I can state this, from experience: there is a BIG difference in performance with my 6900XT stock versus OCed (bumping power limit from 272W to 375W). With my OC, I'm playing Borderlands 3 right now with the memory clock at 2150mhz, and GPU core clock touching 2700mhz. This GPU only truly shines when put underwater and pushed hard.
I can state this, from experience: there is a BIG difference in performance with my 6900XT stock versus OCed (bumping power limit from 272W to 375W). With my OC, I'm playing Borderlands 3 right now with the memory clock at 2150mhz, and GPU core clock touching 2700mhz. This GPU only truly shines when put underwater and pushed hard.

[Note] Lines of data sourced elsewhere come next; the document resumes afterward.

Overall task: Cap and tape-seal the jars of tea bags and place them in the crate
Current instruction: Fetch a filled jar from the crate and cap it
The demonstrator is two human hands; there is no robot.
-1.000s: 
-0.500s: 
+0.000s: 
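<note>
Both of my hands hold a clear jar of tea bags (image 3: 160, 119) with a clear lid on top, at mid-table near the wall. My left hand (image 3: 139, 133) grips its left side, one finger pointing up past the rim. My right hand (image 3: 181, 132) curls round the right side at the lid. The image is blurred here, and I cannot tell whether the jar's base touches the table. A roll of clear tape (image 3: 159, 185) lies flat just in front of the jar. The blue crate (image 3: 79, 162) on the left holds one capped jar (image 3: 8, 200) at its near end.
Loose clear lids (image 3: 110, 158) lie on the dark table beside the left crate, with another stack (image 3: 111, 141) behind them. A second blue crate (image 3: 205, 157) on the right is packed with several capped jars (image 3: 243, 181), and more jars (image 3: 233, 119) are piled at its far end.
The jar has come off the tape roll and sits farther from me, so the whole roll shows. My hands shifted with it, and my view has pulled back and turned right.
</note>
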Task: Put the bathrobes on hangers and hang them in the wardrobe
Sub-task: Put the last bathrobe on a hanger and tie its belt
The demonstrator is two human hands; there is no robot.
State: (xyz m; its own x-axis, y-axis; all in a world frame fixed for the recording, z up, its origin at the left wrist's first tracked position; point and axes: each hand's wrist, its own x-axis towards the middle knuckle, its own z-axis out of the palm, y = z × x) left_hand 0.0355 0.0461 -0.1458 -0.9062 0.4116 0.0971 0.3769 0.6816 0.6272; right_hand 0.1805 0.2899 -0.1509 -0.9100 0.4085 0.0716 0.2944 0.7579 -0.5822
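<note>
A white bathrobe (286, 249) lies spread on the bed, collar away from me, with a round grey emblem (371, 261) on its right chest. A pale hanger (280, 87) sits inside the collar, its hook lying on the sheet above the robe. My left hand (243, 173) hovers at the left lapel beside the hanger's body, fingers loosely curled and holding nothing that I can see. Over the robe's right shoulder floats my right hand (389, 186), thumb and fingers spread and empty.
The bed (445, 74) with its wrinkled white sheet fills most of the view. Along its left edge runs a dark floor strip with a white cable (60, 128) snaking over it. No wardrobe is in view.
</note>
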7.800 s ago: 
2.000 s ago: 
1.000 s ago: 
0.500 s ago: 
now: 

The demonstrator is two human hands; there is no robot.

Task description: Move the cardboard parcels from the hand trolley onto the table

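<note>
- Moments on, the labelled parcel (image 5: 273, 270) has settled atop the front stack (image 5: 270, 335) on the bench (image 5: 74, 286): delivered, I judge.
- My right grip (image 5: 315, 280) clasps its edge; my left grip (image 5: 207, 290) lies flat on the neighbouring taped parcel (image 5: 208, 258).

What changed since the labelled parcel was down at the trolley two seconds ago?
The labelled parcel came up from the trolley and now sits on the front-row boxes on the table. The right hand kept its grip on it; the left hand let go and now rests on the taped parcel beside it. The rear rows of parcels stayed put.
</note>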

It's shockingly stable too, and the core clocks don't drop off under water. But on air in stock form, the FPS and clocks were way down, and even though you *could* still jack up the power limit, there was little point, as the hot spot temp would be almost instantly over 100C under any stress/gaming, and clocks would start to throttle down. It's a total split personality card, it's happy as heck to run with a maxxed out memory clock, 2700+ core, and NOT needing any additional voltage (since that's currently locked), but it NEEDED a GOOD water block to unlock that potential. On air, the core would start at 2400mhz and possibly downclock from there depending on heat.
Yes the infinity cache is doing a lot of good work according to the post looz made the other day on latencies. It's definitely not a gimmick. Assuming the article he gave is factual but I don't see a reason for it to not be.
Glad to see you are seeing what the card is capable of from water. I just wish AMD didn't need a block to unlock the potential.